What you are asked to do: Please restate the listing word for word, omitting the images.

== == ==

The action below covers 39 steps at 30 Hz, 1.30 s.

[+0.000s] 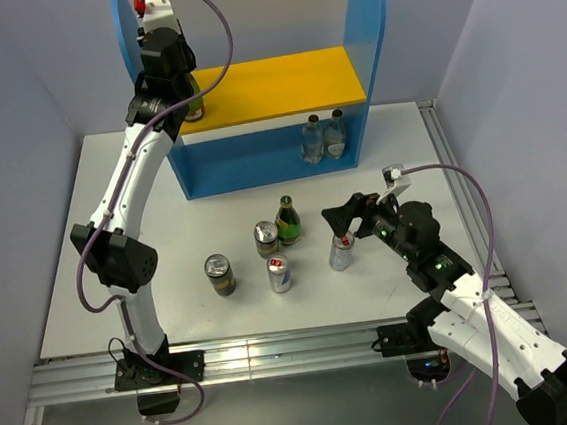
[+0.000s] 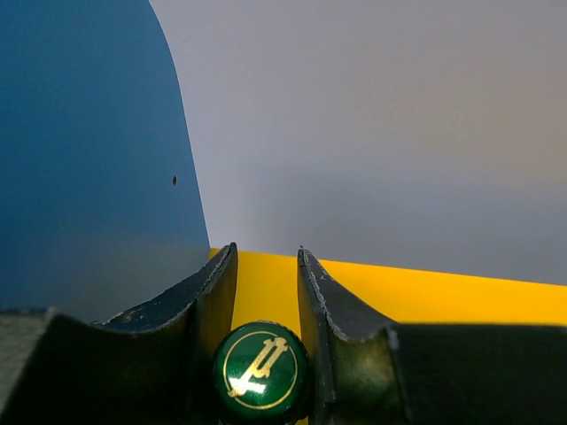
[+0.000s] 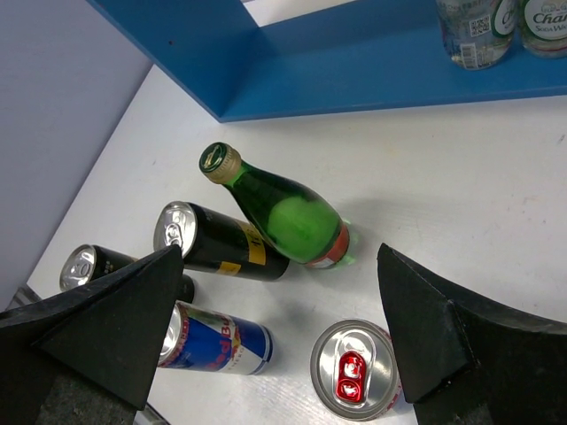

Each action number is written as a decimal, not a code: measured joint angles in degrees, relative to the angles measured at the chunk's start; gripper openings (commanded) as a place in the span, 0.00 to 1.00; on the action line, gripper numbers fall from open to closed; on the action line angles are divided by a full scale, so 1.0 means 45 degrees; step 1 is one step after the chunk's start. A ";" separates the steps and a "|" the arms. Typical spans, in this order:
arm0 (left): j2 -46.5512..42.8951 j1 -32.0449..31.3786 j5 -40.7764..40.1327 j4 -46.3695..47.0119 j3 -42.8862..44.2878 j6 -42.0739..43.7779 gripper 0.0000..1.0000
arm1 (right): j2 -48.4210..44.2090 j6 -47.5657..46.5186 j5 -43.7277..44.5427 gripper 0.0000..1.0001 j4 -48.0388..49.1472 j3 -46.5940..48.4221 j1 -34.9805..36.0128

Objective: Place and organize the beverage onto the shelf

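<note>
green-capped bottle (image 2: pixel 260 370) sits clamped in the left hand (image 2: pixel 266 252).

**Open Room to the Right, Crowding at the Centre**

The yellow upper board (image 1: pixel 291 81) of the blue-sided shelf (image 1: pixel 366 24) lay bare from its middle to its right end. At its left end the left gripper (image 2: pixel 266 266) clamped a green bottle with a green-and-gold cap (image 2: pixel 260 370). Two clear plastic water bottles (image 1: pixel 322 136) blocked the lower level's right end. At the white table's (image 1: pixel 409 160) middle, a gold-necked green bottle (image 1: pixel 286 222), a black can (image 1: pixel 266 239), a black-and-gold can (image 1: pixel 219 276) and a blue-and-silver can (image 1: pixel 280 275) crowded together. A red-tabbed silver can (image 1: pixel 341 255) stood beneath the spread right gripper (image 1: pixel 346 216), with bare surface toward the right edge.
</note>
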 measured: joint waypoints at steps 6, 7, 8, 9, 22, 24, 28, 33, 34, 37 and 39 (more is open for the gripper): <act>0.0389 0.0058 -0.0175 0.0665 0.0185 0.0306 0.13 | 0.0151 0.0039 0.0000 0.97 0.0010 -0.0010 0.0000; 0.0432 0.0073 -0.0175 0.0792 0.0185 0.0374 0.23 | 0.0189 0.0039 0.0000 0.97 0.0010 -0.0010 0.0000; 0.0471 0.0073 -0.0175 0.0918 0.0185 0.0457 0.30 | 0.0228 0.0044 0.0000 0.97 0.0010 -0.0015 0.0000; 0.0495 0.0083 -0.0185 0.0991 0.0185 0.0505 0.47 | 0.0257 0.0049 0.0000 0.97 0.0010 -0.0015 0.0000; 0.0583 0.0102 -0.0355 0.1977 -0.0374 0.0753 0.99 | 0.0350 0.0049 0.0000 0.97 0.0092 -0.0015 0.0000; 0.0500 0.0102 -0.0325 0.1778 -0.0447 0.0665 0.99 | 0.0359 0.0049 0.0000 0.97 0.0092 -0.0015 0.0000; -0.0301 0.0000 -0.0175 0.1418 -0.1175 0.0588 0.99 | 0.0364 0.0044 0.0000 0.97 0.0092 -0.0015 0.0000; -0.1583 -0.0287 -0.0146 0.0986 -0.1549 0.0296 0.99 | 0.0359 0.0049 -0.0005 0.97 0.0092 -0.0015 0.0000; -0.1875 -0.0340 -0.0155 0.0918 -0.1549 0.0282 0.99 | 0.0359 0.0053 -0.0005 0.97 0.0092 -0.0015 0.0000; -0.2594 -0.0573 -0.0335 0.0699 -0.1554 0.0282 0.99 | 0.0359 0.0083 -0.0005 0.97 0.0092 -0.0015 0.0000; -0.3065 -0.0801 -0.0432 0.0437 -0.1554 0.0272 0.99 | 0.0359 0.0087 0.0000 0.97 0.0097 -0.0015 0.0000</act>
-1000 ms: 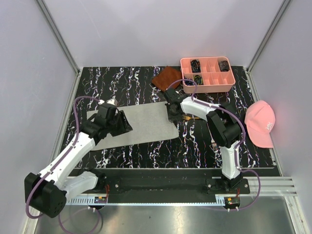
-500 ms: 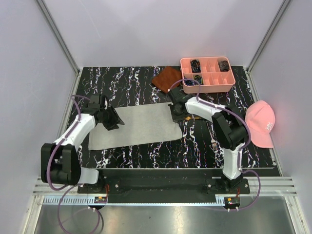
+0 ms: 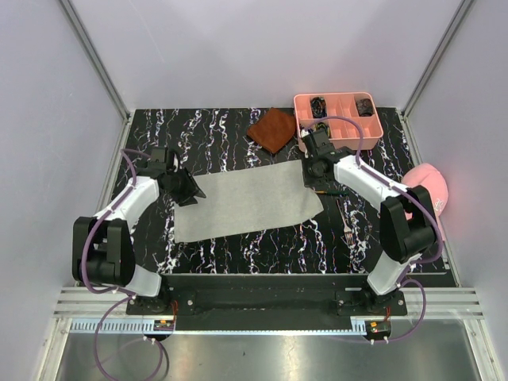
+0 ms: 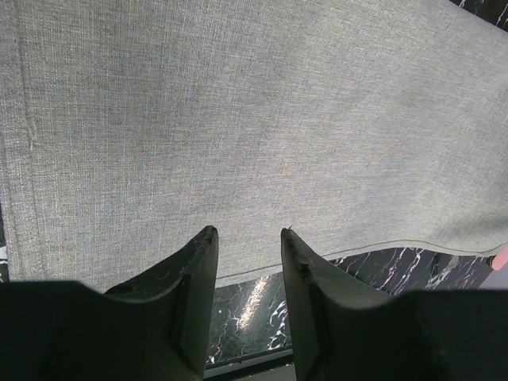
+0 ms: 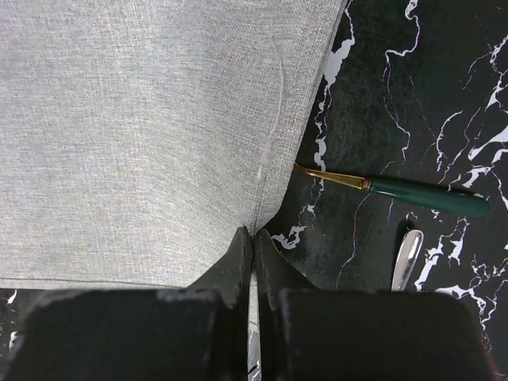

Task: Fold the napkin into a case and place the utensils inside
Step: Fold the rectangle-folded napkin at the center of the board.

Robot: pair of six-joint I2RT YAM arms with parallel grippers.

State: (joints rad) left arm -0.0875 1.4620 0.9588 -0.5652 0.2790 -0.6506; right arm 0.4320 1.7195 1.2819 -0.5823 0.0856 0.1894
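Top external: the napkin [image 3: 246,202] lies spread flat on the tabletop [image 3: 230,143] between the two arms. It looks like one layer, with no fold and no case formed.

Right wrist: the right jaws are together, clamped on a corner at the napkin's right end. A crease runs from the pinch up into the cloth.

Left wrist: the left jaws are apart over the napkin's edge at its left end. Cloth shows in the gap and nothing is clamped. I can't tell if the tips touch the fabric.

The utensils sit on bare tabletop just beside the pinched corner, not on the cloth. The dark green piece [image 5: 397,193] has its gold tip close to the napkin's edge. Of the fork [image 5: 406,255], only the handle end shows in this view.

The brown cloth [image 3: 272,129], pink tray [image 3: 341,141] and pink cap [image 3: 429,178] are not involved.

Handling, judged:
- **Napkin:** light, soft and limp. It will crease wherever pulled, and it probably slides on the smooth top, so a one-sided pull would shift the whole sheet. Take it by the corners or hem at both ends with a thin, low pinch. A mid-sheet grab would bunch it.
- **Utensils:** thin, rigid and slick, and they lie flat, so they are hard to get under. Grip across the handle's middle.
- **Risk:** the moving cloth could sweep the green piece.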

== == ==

Response to this exercise:
The action below covers 39 steps at 30 Hz, 1.30 s.

[+0.000s] 
[+0.000s] 
[+0.000s] 

Each action number is written as a decimal, not a code: measured joint angles in degrees, relative to the angles measured at the chunk's start; gripper openings (commanded) as a place in the span, 0.00 to 1.00; on the action line, gripper numbers fall from open to closed; on the action line angles are divided by a full scale, so 1.0 means 45 degrees; step 1 is one step after the chunk's start. A ";" separates the steps and a "|" the arms. Typical spans, in this order:
arm0 (left): j2 -46.5512..42.8951 j1 -32.0449..31.3786 j5 -40.7764..40.1327 j4 -46.3695..47.0119 j3 -42.8862..44.2878 j6 -42.0739..43.7779 gripper 0.0000..1.0000
arm1 (right): j2 -48.4210..44.2090 j6 -47.5657..46.5186 j5 -43.7277..44.5427 gripper 0.0000..1.0001 j4 -48.0388..49.1472 j3 -46.5940..48.4221 j1 -34.9805..36.0128

Objective: Place and organize the beverage onto the shelf

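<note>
green-capped bottle (image 2: pixel 260 370) sits clamped in the left hand (image 2: pixel 266 252).

**Open Room to the Right, Crowding at the Centre**

The yellow upper board (image 1: pixel 291 81) of the blue-sided shelf (image 1: pixel 366 24) lay bare from its middle to its right end. At its left end the left gripper (image 2: pixel 266 266) clamped a green bottle with a green-and-gold cap (image 2: pixel 260 370). Two clear plastic water bottles (image 1: pixel 322 136) blocked the lower level's right end. At the white table's (image 1: pixel 409 160) middle, a gold-necked green bottle (image 1: pixel 286 222), a black can (image 1: pixel 266 239), a black-and-gold can (image 1: pixel 219 276) and a blue-and-silver can (image 1: pixel 280 275) crowded together. A red-tabbed silver can (image 1: pixel 341 255) stood beneath the spread right gripper (image 1: pixel 346 216), with bare surface toward the right edge.
</note>
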 measured: joint waypoints at steps 6, 7, 8, 9, 22, 24, 28, 33, 34, 37 and 39 (more is open for the gripper): <act>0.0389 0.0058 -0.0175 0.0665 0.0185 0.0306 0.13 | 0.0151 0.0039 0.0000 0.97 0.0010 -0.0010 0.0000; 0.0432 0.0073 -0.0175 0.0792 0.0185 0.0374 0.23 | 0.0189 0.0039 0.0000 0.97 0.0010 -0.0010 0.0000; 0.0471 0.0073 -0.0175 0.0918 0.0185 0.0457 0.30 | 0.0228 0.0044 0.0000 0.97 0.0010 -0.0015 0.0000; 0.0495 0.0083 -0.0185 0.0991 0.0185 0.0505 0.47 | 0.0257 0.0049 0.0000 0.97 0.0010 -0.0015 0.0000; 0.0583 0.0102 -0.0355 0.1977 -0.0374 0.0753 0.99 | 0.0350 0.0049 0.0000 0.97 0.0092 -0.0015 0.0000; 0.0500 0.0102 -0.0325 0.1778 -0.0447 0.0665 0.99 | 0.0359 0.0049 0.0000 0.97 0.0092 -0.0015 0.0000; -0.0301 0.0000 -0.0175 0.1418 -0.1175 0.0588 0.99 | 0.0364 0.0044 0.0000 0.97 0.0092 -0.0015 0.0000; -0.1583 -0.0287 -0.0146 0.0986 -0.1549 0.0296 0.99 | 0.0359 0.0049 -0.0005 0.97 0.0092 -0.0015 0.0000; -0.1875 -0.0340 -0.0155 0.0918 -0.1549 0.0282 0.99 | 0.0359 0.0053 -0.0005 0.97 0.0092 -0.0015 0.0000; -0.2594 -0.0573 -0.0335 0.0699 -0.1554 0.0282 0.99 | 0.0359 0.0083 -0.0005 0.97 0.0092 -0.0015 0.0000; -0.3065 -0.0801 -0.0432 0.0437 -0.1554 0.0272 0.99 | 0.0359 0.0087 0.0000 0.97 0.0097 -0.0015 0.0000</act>
-1000 ms: 
-500 ms: 
+0 ms: 
+0 ms: 
+0 ms: 

Task: Fold the napkin into a case and place the utensils inside
Step: Fold the rectangle-folded napkin at the center of the board.

Robot: pair of six-joint I2RT YAM arms with parallel grippers.

State: (joints rad) left arm -0.0875 1.4620 0.9588 -0.5652 0.2790 -0.6506; right arm 0.4320 1.7195 1.2819 -0.5823 0.0856 0.1894
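Top external: the napkin [image 3: 246,202] lies spread flat on the tabletop [image 3: 230,143] between the two arms. It looks like one layer, with no fold and no case formed.

Right wrist: the right jaws are together, clamped on a corner at the napkin's right end. A crease runs from the pinch up into the cloth.

Left wrist: the left jaws are apart over the napkin's edge at its left end. Cloth shows in the gap and nothing is clamped. I can't tell if the tips touch the fabric.

The utensils sit on bare tabletop just beside the pinched corner, not on the cloth. The dark green piece [image 5: 397,193] has its gold tip close to the napkin's edge. Of the fork [image 5: 406,255], only the handle end shows in this view.

The brown cloth [image 3: 272,129], pink tray [image 3: 341,141] and pink cap [image 3: 429,178] are not involved.

Handling, judged:
- **Napkin:** light, soft and limp. It will crease wherever pulled, and it probably slides on the smooth top, so a one-sided pull would shift the whole sheet. Take it by the corners or hem at both ends with a thin, low pinch. A mid-sheet grab would bunch it.
- **Utensils:** thin, rigid and slick, and they lie flat, so they are hard to get under. Grip across the handle's middle.
- **Risk:** the moving cloth could sweep the green piece.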

With that, the answer is done.